After almost two years of frustratingly slow progress, the DevOps transformation leaders at MIB (Massive Investment Bank, whose name is interesting but not important) are re-evaluating their choice of key performance indicators (KPIs). They’ve been using just two DevOps metrics, the number of releases made per month and the number of incidents raised per month.
In this essay I explain the reasoning behind these measures and why the practices that influence them, especially batch size, play such an important part in the often-overlooked foundation step of any Lean, Agile or DevOps transformation. In the tech transformation business, the cliché holds, that the first step is the hardest and many large organisations fail because they underestimate the importance of getting the basics right, thinking they are already far more competent than they really are, and set-off setting-off determinedly in a dangerous direction.

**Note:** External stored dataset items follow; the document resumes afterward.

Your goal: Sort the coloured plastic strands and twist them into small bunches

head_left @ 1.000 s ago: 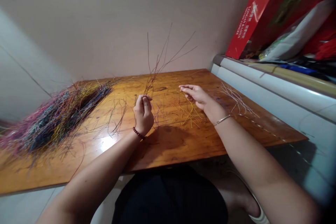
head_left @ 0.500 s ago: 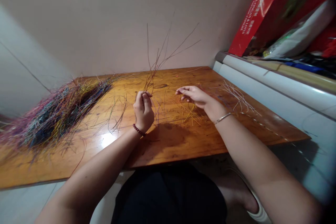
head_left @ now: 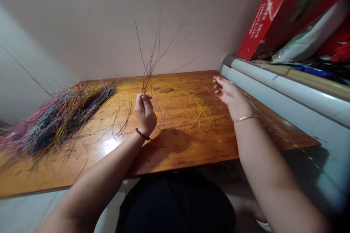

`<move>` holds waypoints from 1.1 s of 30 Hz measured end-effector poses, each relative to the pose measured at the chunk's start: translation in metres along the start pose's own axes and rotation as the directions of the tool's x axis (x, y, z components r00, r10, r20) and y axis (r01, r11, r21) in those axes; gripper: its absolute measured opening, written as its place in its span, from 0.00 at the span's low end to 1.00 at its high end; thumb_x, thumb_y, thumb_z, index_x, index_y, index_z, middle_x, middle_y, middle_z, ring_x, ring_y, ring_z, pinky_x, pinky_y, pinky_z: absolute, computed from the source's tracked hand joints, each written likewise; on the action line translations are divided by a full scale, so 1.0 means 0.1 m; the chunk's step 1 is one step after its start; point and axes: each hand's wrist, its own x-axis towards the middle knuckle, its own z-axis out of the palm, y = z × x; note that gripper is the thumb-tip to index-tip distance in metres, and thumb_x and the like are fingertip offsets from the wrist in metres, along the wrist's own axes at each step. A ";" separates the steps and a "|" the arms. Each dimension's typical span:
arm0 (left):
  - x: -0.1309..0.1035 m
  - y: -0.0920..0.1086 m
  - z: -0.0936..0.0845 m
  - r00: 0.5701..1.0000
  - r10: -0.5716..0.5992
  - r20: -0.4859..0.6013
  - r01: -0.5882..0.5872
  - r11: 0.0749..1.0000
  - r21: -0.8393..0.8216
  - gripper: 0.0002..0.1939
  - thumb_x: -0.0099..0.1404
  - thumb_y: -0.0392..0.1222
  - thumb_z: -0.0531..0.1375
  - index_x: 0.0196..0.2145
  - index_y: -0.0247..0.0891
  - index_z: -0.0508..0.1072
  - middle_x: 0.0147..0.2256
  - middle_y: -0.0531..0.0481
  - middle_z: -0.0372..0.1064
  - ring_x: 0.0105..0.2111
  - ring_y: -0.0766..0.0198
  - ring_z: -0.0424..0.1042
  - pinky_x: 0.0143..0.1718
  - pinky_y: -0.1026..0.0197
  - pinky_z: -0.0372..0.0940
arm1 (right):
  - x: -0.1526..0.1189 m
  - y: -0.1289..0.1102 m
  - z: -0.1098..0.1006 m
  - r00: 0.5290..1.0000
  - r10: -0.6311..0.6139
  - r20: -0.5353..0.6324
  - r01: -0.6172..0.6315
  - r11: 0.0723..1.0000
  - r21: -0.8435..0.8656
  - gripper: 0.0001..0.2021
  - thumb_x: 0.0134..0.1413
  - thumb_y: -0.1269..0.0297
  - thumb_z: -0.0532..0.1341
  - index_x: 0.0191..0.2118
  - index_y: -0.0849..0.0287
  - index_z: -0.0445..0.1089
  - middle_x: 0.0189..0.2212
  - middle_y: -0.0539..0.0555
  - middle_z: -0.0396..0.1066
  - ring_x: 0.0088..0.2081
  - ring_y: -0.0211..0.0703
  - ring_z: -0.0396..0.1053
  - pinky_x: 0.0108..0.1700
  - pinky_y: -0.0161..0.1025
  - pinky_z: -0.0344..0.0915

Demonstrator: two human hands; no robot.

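Dim, uneven light leaves white glare [head_left: 111, 147] and a soft shadow [head_left: 177, 140] on the glossy orange-brown wooden tabletop [head_left: 207, 150]; the upper-right corner is dark and blurred.

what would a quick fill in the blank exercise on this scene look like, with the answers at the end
1. The upright dark strands are gripped in the person's ____ hand.
2. The box printed LONGAN & LOTUS is coloured ____.
3. The silvery bangle circles the person's ____ wrist.
4. In the picture, the big multicoloured heap lies toward the ____ end of the table.

Missing words: left; red; right; left.
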 end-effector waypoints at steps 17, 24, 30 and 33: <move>-0.02 0.02 0.00 0.999 0.024 0.038 -0.026 0.999 0.041 0.16 0.69 0.50 0.46 0.31 0.39 0.63 0.19 0.57 0.49 0.17 0.72 0.49 0.20 0.64 0.46 | 0.23 0.26 -0.20 0.981 0.013 0.193 0.144 0.616 -0.774 0.15 0.54 0.56 0.58 0.40 0.61 0.76 0.16 0.47 0.58 0.17 0.31 0.49 0.22 0.33 0.48; -0.03 0.03 0.00 0.998 0.015 0.057 -0.018 0.999 0.045 0.16 0.69 0.50 0.46 0.31 0.39 0.64 0.19 0.56 0.50 0.18 0.71 0.50 0.20 0.64 0.47 | 0.30 0.43 -0.20 0.966 -0.195 0.168 0.214 0.245 -0.946 0.14 0.53 0.57 0.58 0.38 0.60 0.77 0.30 0.58 0.75 0.30 0.43 0.68 0.32 0.37 0.59; -0.03 0.04 -0.01 0.997 0.022 0.078 -0.025 0.999 0.035 0.16 0.69 0.49 0.46 0.30 0.39 0.64 0.20 0.55 0.51 0.18 0.71 0.51 0.21 0.64 0.47 | 0.29 0.50 -0.20 0.945 -0.281 0.165 0.225 0.197 -0.954 0.14 0.51 0.56 0.60 0.39 0.56 0.77 0.35 0.58 0.76 0.35 0.47 0.71 0.34 0.39 0.61; -0.03 0.04 -0.01 0.997 0.024 0.071 -0.026 0.999 0.030 0.15 0.69 0.49 0.46 0.30 0.39 0.64 0.20 0.55 0.52 0.18 0.71 0.52 0.21 0.64 0.48 | 0.26 0.51 -0.17 0.944 -0.290 0.158 0.218 0.190 -0.957 0.14 0.52 0.55 0.59 0.39 0.55 0.77 0.35 0.57 0.76 0.35 0.48 0.71 0.34 0.40 0.62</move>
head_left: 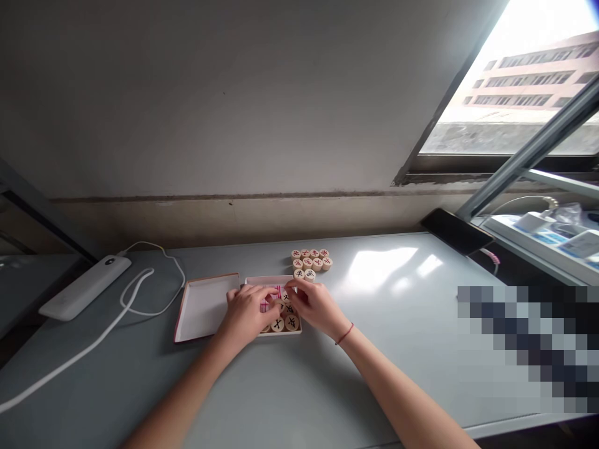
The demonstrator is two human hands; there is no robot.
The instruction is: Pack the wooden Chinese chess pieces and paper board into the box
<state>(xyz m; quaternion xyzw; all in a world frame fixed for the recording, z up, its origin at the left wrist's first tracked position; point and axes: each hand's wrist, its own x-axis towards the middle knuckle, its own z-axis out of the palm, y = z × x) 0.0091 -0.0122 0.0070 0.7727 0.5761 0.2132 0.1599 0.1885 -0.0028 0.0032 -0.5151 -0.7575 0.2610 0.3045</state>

Releases and Incidents as KPIs
I’ve written before in the executive challenge about why MIB’s CIO chose these two KPIs from the eight DevOps metrics that the management consulting firm insisted were necessary. Essentially it’s because they are associated with levers that allow managers and teams to focus on the smallest thing that will really make a difference.
Even as I write, people are arguing to add other DevOps metrics such as mean time to recover from failure, changing the metrics to measure business value, and even to convert the metrics into a big stick by tying them into executive’s bonus pay calculation. There is value in each of these suggestions of course, and they are driven by a desire to keep the KPI dials moving, which they did for most of the year. The chart below shows indicative numbers (made-up for the purposes of publication) and the all-important positive jaws achieved in the year to September.
In that period, staff have been fed a rich and varied diet of DevOps, Lean and Agile brain food, including senior stakeholder interventions by Mary and Tom Poppendieck, who could have written her Cost Centre Trap essay for MIB, as well as other Lean Agile dignitaries. They’ve had a dozen coaches working full-time, lots of community leadership, communities of practice, roadshows, conferences, a new top-down target operating model and bottom-up encouragement. The indicators moved quite a long way in the right direction, then settled-back. Now the transformation leaders want something to present to the CIO that involves numbers and a plan. ‘Progress is going as well as can be expected’ is fine as an elevator conversation, but it won’t convince the steering committee who are being asked to approve the budget for next year.
DevOps Metrics #1 - Release frequency
The first research question of the State of DevOps survey run annually by DevOps Research and Assessment establishes Deployment frequency by asking “For the primary application or service you work on, how often does your organization deploy code?” MIB measures the exact same thing, and is able to do it reliably and automatically. A good choice it would seem.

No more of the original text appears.